« Puissance et vitesse font de lui un athlète particulier. Son truc, ce sont les courses courtes et toniques »
Une journaliste
Régis Haegelé a 33 ans et vit à Sélestat, une petite bourgade du Bas-Rhin comme les autres, avec ses maisons trop kitsch à colombage, ses nids de cigogne et son folklore désuet. C’est un amateur de course à pied de bon niveau qui a régulièrement les honneurs de la presse régionale pour ses performances en Alsace et dans les Vosges sur le 5 et le 10km. Totalement inconnu des services de police au point de passser pour un « monsieur tout le monde », il connaît surtout parfaitement tous les petits sentiers viticoles enchanteurs de sa région, qu’il parcourt jusqu’à dix fois par semaine pour s’entraîner la veille des courses amateurs qu’il affectionne.
Mais quand on aime à ce point la course à pied dans la nature, n’y a-t-il pas de quoi être énervé par toutes les voitures ? Envahissant tout espace, traînant dans leur sillage des coulées de bitume jusque dans les coins les plus reculés, encrassant les poumons bien ouverts des citadins et racourcissant le souffle des promeneurs, ne représentent-elles pas sans conteste le signe éclatant d’une civilisation de la mort pour qui courir est la vie ? D’ailleurs, quand on aime la course à pied aussi passionnément, pourquoi la pratiquer seulement de jour, et pas aussi lorsque la lune embrasse les étoiles ?
Le ciel n’y est-il pas plus souriant, le silence enveloppant plus léger, les jeux d’ombres changeants plus délicats… et les voitures au repos ?
Et puis merde, pourquoi un amoureux de course en solitaire ne pourrait-il pas faire sien ce troublant sentiment relaté par un obscur anarchiste -lui aussi amateur de longues balades champêtres-, sans même l’avoir jamais lu ? : « Je hais infiniment parce que j’aime sans réserve »…
Dans la nuit de lundi à mardi 12 novembre 2019, les douze véhicules du concessionnaire Renault sont partis en fumée vers 1h moins dix de la nuit dans la petite ville de Barr. Régis Haegelé a été arrêté le lendemain par les gendarmes-enquêteurs de la cellule d’investigation VL-67. Il a été mis en examen le soir même par un juge d’instruction pour « destructions et dégradations par incendie » et « dégradations graves » concernant rien moins que… 900 véhicules cramés (des voitures et des dizaines de cars) lors de 120 départs de feu entre 2013 et 2019.

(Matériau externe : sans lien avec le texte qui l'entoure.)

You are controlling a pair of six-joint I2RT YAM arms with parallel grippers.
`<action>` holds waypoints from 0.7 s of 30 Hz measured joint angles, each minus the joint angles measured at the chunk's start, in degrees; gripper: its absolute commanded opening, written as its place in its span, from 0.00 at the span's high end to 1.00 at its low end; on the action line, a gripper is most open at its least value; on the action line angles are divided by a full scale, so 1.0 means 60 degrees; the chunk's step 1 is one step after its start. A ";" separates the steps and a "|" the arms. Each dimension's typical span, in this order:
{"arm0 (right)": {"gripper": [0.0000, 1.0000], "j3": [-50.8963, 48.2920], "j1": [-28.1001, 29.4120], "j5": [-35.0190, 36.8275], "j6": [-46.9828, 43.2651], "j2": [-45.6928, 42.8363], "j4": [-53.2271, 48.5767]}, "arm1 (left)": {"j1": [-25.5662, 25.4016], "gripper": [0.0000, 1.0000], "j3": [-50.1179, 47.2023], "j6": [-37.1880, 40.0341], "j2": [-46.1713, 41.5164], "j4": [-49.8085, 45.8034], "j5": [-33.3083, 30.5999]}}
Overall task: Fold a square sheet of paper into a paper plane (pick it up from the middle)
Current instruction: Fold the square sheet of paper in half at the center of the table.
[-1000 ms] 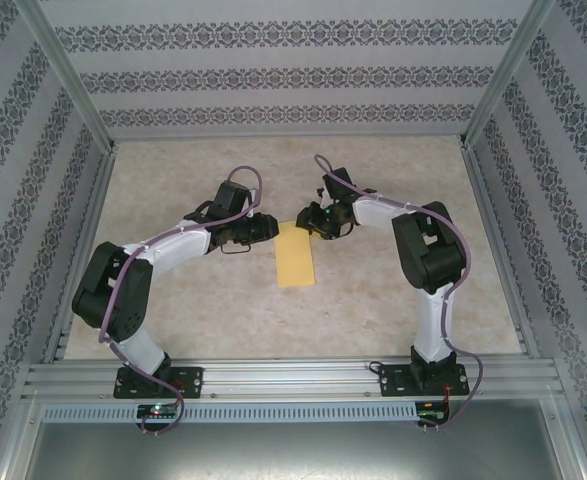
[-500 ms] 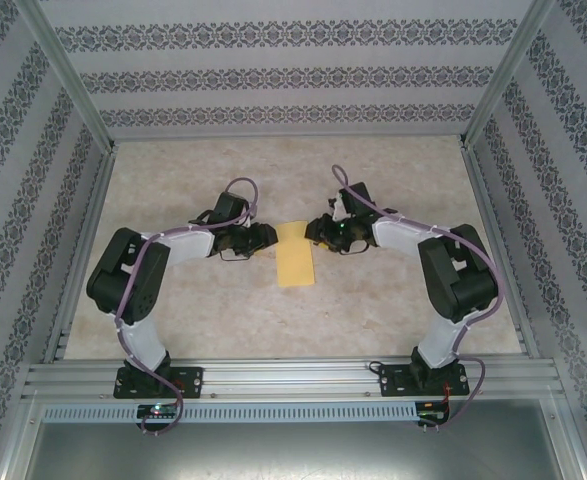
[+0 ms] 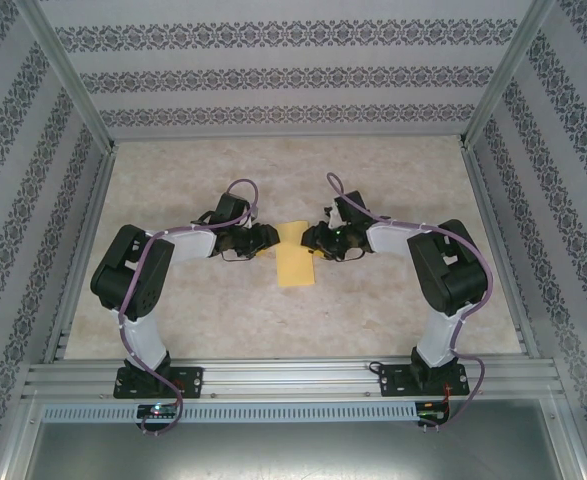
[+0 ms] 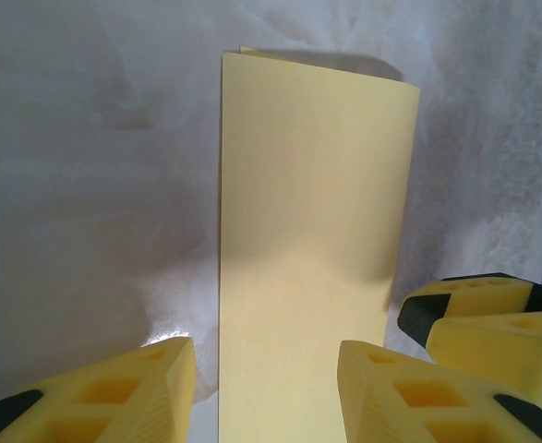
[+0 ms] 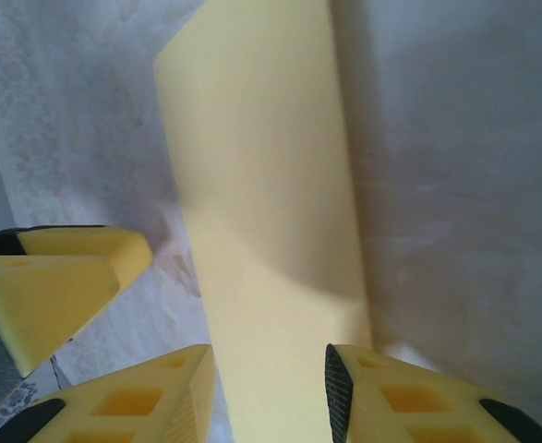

Les dégâts se montent à au moins 8,5 millions d’euros. Il a reconnu une partie des faits et est depuis incarcéré à la maison d’arrêt de Colmar. Si on se sait pas comment les gendarmes ont réussi à remonter sa trace à part les « similitudes dans son mode opératoire » -ils sont généralement très chiches en informations dans ce genre de cas-, son avocat a évoqué des « maltraitances familiales graves » subies par Régis Haegelé dans son enfance, lui donnant envie de se venger contre une partie de ce monde.
Pour notre part, qui ne sommes que de simples lecteurs de la presse régionale et aussi de grands enthousiastes de la détermination et de l’endurance, peu importe que ce soit cet amateur du 10 kilomètres ou un autre qui ait mené à bien ces dépollutions nocturnes. Car en matière de maltraitance familiale de masse, le fait d’envoyer des mômes subir les bagnes scolaires pour qu’ils y sacrifient toute leur jeunesse n’est pas l’une des moindres… et on ne peut que partager l’éclair de joie fugace qui a pu briller dans les yeux de certains en apprenant qu’il n’y aurait pas école ce matin parce que la voiture de papa ou le car de ramassage scolaire avait brûlé dans la nuit.